Q18. What are playbooks in Ansible?
Playbooks are Ansible’s configuration, deployment, and orchestration language. They can describe a policy you want your remote systems to enforce, or a set of steps in a general IT process. Playbooks are designed to be human-readable and are developed in a basic text language.
At a basic level, playbooks can be used to manage configurations of and deployments to remote machines.
Q19. How do I see a list of all of the ansible_ variables?
Ansible by default gathers “facts” about the machines under management, and these facts can be accessed in Playbooks and in templates. To see a list of all of the facts that are available about a machine, you can run the “setup” module as an ad-hoc action:
Ansible -m setup hostname
This will print out a dictionary of all of the facts that are available for that particular host.
Q20. How can I set deployment order for applications?
WebLogic Server 8.1 allows you to select the load order for applications. See the Application MBean Load Order attribute in Application. WebLogic Server deploys server-level resources (first JDBC and then JMS) before deploying applications. Applications are deployed in this order: connectors, then EJBs, then Web Applications. If the application is an EAR, the individual components are loaded in the order in which they are declared in the application.xml deployment descriptor.
Q21. Can I refresh static components of a deployed application without having to redeploy the entire application?
Yes, you can use weblogic.Deployer to specify a component and target a server, using the following syntax:
java weblogic.Deployer -adminurl http://admin:7001 -name appname -targets server1,server2 -deploy jsps/*.jsp
Q22. How do I turn the auto-deployment feature off?
The auto-deployment feature checks the applications folder every three seconds to determine whether there are any new applications or any changes to existing applications and then dynamically deploys these changes.

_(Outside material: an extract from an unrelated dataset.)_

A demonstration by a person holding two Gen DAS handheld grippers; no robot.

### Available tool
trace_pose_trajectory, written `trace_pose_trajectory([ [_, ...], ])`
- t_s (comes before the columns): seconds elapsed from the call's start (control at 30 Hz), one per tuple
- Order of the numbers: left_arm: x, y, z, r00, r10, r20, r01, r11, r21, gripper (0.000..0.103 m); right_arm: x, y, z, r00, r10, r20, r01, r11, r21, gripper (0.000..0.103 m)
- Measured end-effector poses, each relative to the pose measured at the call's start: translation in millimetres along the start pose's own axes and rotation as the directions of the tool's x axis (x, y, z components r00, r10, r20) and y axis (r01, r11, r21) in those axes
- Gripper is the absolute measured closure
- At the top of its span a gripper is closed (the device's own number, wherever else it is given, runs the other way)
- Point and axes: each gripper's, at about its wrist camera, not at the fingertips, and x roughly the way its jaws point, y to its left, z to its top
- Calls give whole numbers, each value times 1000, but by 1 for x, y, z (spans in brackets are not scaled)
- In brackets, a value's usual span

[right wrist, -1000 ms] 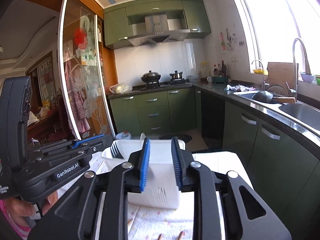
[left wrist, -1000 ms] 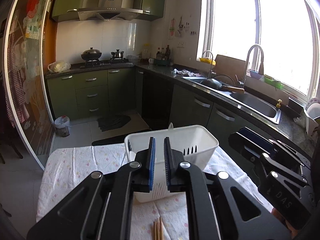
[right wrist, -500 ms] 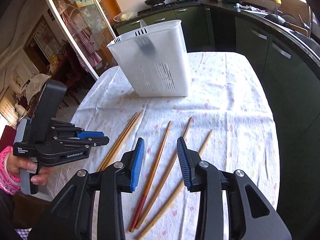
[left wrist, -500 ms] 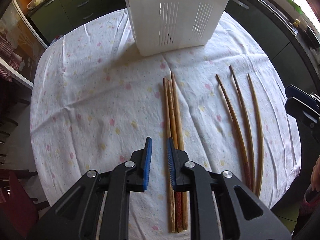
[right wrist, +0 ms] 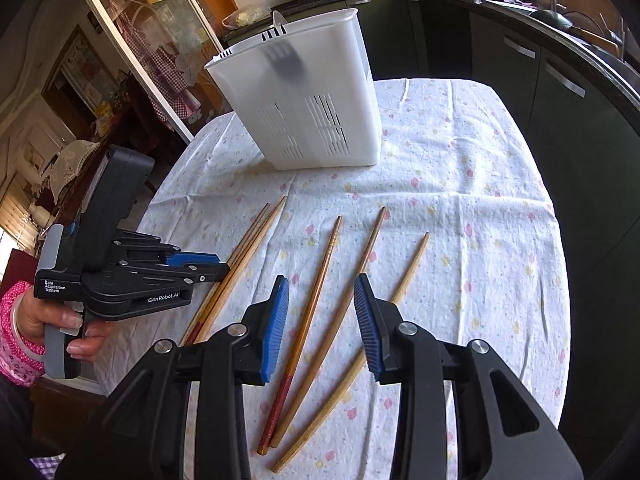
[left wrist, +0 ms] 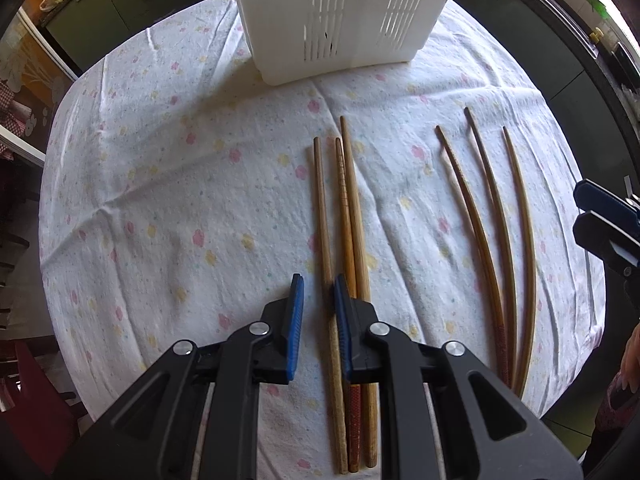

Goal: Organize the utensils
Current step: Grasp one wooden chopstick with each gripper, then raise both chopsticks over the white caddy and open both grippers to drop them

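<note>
Several wooden chopsticks lie on a flowered tablecloth (left wrist: 160, 208) in two groups. Three lie together on the left (left wrist: 344, 216) and three are spread on the right (left wrist: 492, 224), also in the right wrist view (right wrist: 320, 276). A white slotted utensil holder (left wrist: 340, 12) stands at the far side, with something dark inside it (right wrist: 286, 62). My left gripper (left wrist: 318, 300) is slightly open just above the left group, its jaws either side of the leftmost stick. My right gripper (right wrist: 320, 312) is open and empty above the right group. The left gripper also shows in the right wrist view (right wrist: 200, 264).
The round table's edge (right wrist: 560, 240) drops off on the right toward dark green kitchen cabinets (right wrist: 560, 92). A glass sliding door (right wrist: 152, 40) stands behind the table on the left. Bare cloth lies left of the chopsticks (left wrist: 140, 240).
Both grippers have tilted down from the kitchen view and lowered toward the chopsticks. The right gripper has opened wider. The left gripper has come closer to the left group.
</note>
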Motion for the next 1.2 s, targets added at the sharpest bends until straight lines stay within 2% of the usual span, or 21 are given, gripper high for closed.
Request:
trace_pose_trajectory([
  [0.23,8,-8,5,999,46,-23,-45,999,25,87,39,-9,12,992,-6,-127,10,999,32,69],
  [0.4,8,4,3,998,55,-26,-55,998,7,85,63,-13,22,981,-93,-170,98,995,26,69],
  [0.6,9,5,5,998,56,-17,-56,998,10,86,86,-2,30,955,-214,-207,208,977,-48,70],
  [0.67,8,5,4,999,52,-11,-52,999,7,86,89,7,29,940,-283,-190,268,958,-101,82],
  [0.73,7,6,4,999,40,-7,-40,999,2,88,91,13,29,938,-286,-195,267,956,-119,92],
  [0.77,7,7,4,999,34,-3,-34,999,-3,89,91,16,29,936,-292,-195,271,954,-126,93],
  [0.83,5,10,4,1000,19,2,-19,1000,-13,95,85,19,30,948,-262,-181,245,963,-111,96],
  [1.0,-16,18,1,998,-18,58,19,1000,-22,97,45,29,35,984,-145,-100,140,989,-56,97],
  [1.2,-61,19,-6,986,-35,161,37,999,-9,97,-14,39,32,998,-55,2,55,997,-49,97],
])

The auto-deployment feature is enabled for servers that run in development mode. To disable auto-deployment feature, use one of the following methods to place servers in production mode:
- In the Administration Console, click the name of the domain in the left pane, then select the Production Mode checkbox in the right pane.
- At the command line, include the following argument when starting the domain’s Administration Server:
- Production mode is set for all WebLogic Server instances in a given domain.
Q23. When should I use the external_stage option?
Set -external_stage using weblogic.Deployer if you want to stage the application yourself, and prefer to copy it to its target by your own means.